Allen Frauen ging es danach schlecht. Uns war übel, schwindelig, und wir sahen leichenblaß aus. Binnen kurzer Zeit starben vier Frauen, an deren Namen ich mich noch genau erinnere. Keine von uns bat sich danach wieder völlig erholt. Ich bin seither sehr krank.

Während der ersten Jahre meiner Gefangenschaft habe ich oft daran gedacht, mich umzubringen. Erst mit der Zeit hat sich meine Einstellung geändert, und ich habe alles drangesetzt, am Leben zu bleiben. Diese grausame Gefangenschaft wollte ich unbedingt überstehen, um einmal berichten zu können, was das tibetische Volk durchzumachen hat. Dafür habe ich jeden Tag gebetet, und das habe ich auch meinen Mitgefangenen gesagt, wenn sie sich umbringen wollten. Wir Tibeter sind doch keine Steine. Wir sind menschliche Wesen, empfinden und fühlen wie jeder andere auch und wollen nichts weiter, als daß unsere Rechte respektiert werden.

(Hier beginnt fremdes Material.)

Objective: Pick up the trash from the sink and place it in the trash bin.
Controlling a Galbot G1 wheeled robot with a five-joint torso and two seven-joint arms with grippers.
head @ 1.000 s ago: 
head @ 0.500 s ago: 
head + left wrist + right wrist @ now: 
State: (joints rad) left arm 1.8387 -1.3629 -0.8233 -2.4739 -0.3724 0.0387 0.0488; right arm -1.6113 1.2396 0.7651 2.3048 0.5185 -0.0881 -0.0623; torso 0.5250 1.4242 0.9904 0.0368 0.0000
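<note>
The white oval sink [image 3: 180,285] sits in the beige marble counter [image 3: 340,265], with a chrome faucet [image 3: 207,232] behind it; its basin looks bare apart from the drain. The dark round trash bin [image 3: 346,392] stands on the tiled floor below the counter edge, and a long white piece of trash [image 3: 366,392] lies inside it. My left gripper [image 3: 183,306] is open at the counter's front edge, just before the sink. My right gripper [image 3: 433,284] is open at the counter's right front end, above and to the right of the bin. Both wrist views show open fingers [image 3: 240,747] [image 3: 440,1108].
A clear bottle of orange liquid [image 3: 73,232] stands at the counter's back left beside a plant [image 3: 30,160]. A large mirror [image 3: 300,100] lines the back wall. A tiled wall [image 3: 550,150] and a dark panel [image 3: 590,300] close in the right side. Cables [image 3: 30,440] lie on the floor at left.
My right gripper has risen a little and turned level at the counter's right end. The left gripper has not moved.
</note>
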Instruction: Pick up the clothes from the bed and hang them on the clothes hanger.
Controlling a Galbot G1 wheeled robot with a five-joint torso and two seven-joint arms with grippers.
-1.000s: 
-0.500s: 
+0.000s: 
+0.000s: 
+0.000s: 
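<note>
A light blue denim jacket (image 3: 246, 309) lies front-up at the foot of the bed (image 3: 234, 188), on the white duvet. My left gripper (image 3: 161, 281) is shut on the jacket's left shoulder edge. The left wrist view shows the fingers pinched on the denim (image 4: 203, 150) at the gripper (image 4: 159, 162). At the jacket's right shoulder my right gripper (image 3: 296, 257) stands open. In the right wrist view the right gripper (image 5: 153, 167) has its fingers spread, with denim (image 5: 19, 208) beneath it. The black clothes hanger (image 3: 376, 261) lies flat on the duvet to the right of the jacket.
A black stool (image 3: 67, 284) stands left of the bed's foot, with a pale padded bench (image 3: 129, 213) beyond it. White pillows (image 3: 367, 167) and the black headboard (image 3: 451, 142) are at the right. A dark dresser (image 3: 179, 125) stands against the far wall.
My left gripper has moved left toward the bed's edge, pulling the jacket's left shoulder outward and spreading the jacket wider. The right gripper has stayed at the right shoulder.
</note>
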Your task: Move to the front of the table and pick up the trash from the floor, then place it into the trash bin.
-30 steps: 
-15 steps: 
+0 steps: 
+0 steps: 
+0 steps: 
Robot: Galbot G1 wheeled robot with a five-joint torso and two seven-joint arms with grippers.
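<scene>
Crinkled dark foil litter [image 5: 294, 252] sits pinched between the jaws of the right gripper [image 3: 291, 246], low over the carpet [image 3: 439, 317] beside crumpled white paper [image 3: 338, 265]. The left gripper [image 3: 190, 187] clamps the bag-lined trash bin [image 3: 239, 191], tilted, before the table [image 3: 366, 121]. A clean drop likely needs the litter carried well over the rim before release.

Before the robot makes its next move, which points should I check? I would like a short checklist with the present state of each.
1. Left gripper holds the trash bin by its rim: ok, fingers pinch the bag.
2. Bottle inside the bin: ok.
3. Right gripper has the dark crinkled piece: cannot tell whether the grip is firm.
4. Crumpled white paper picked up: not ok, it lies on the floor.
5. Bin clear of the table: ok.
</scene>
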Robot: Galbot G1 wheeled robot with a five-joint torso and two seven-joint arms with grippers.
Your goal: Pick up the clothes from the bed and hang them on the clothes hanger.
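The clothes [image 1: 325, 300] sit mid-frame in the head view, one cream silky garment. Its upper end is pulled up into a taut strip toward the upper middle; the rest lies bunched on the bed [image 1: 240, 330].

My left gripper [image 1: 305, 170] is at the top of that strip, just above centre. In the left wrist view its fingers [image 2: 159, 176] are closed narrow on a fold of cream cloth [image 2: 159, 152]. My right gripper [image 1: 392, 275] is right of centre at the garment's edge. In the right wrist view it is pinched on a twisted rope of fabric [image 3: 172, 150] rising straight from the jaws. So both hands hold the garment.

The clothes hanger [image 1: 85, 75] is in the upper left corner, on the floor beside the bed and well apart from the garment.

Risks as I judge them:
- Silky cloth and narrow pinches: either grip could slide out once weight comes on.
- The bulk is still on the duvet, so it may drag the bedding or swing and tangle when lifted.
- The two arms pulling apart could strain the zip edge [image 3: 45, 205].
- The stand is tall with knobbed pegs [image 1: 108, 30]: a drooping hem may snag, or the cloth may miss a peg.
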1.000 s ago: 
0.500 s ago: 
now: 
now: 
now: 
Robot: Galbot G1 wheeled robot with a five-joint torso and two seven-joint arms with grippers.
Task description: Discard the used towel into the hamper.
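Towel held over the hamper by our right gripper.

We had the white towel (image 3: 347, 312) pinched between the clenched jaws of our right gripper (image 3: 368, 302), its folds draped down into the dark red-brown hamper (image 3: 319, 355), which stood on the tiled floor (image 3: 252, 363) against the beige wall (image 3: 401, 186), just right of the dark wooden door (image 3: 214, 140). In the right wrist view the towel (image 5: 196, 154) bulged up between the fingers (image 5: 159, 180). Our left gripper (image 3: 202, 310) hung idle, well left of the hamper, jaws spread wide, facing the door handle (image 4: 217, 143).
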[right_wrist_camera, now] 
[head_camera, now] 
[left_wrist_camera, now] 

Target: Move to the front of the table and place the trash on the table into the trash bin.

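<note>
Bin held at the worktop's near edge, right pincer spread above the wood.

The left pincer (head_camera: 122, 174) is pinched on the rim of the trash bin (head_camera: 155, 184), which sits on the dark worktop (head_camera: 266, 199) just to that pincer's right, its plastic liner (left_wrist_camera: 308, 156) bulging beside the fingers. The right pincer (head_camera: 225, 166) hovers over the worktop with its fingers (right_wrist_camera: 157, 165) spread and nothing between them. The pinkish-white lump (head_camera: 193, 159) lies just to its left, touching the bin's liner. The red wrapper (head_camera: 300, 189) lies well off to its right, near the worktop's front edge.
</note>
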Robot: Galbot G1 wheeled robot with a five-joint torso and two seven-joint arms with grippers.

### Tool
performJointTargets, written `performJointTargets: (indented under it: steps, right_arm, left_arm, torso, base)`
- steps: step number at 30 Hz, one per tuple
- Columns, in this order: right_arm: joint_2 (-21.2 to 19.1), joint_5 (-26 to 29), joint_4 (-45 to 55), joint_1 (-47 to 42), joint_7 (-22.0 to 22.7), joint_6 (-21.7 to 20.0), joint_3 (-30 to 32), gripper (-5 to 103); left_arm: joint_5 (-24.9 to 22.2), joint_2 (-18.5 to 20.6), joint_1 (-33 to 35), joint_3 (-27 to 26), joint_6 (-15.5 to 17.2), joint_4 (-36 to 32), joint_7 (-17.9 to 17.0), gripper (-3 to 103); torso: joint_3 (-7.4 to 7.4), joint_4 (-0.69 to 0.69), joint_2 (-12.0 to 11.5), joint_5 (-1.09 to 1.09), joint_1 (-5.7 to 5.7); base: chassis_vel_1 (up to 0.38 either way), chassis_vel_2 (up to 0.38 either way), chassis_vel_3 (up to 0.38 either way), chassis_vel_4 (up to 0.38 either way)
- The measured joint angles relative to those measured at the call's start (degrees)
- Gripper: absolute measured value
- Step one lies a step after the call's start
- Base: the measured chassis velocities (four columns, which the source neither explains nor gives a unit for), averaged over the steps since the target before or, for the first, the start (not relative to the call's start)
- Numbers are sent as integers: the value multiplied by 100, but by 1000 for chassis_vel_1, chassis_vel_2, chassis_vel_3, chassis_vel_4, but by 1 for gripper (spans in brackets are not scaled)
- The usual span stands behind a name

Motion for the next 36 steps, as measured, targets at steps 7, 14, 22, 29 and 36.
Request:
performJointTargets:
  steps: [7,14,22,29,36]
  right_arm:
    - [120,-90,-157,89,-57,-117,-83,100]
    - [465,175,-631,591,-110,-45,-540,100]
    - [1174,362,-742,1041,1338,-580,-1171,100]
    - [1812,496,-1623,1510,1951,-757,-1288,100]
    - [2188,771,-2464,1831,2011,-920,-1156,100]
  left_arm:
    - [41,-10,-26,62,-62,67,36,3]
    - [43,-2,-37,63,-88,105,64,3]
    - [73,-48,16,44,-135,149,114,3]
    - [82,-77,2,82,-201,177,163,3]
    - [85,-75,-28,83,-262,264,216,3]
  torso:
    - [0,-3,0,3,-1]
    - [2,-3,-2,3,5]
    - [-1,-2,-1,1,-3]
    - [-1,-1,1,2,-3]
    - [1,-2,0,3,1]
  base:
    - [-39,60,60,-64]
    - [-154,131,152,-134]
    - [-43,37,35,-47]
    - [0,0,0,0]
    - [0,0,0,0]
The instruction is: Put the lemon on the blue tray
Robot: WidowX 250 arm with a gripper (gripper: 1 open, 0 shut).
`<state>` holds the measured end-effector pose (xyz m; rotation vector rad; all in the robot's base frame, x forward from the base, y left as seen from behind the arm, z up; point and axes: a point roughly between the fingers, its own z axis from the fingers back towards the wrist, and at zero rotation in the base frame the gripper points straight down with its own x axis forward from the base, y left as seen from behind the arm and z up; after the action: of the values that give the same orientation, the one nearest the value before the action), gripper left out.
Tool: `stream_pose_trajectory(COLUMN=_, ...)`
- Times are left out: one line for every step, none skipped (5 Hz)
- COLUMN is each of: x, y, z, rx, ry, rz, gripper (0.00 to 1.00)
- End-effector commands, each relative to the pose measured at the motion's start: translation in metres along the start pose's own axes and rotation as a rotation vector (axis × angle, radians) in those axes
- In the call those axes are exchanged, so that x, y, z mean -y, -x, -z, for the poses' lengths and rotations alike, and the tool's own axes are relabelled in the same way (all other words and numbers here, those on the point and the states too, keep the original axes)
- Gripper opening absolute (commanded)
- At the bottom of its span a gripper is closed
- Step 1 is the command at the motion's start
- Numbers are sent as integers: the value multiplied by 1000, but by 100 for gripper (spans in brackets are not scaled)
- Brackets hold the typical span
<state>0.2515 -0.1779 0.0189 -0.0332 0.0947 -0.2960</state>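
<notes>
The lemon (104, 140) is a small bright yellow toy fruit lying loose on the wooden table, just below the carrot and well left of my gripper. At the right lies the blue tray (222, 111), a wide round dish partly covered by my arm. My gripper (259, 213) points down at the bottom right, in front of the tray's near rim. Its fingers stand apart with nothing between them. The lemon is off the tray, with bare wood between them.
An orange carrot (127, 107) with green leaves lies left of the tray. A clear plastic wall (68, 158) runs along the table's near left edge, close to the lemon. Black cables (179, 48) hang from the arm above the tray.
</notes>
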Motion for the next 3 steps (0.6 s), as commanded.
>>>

1987 gelang Adhi Tapetso die Flucht nach Indien, wo sie seither in Dharamsala, dem Zufluchtsort des Dalai Lama, lebt. Für den 16. Mai 1994 war eine neuerliche Anhörung über die Situation der Menschenrechte in Tibet vor dem Deutschen Bundestag in Bonn geplant, zu der S.H. der Dalai Lama eingeladen werden sollte. Der Termin und die Einladung wurden auf Druck des Deutschen Außenministeriums in Bonn auf unbestimmte Zeit verschoben.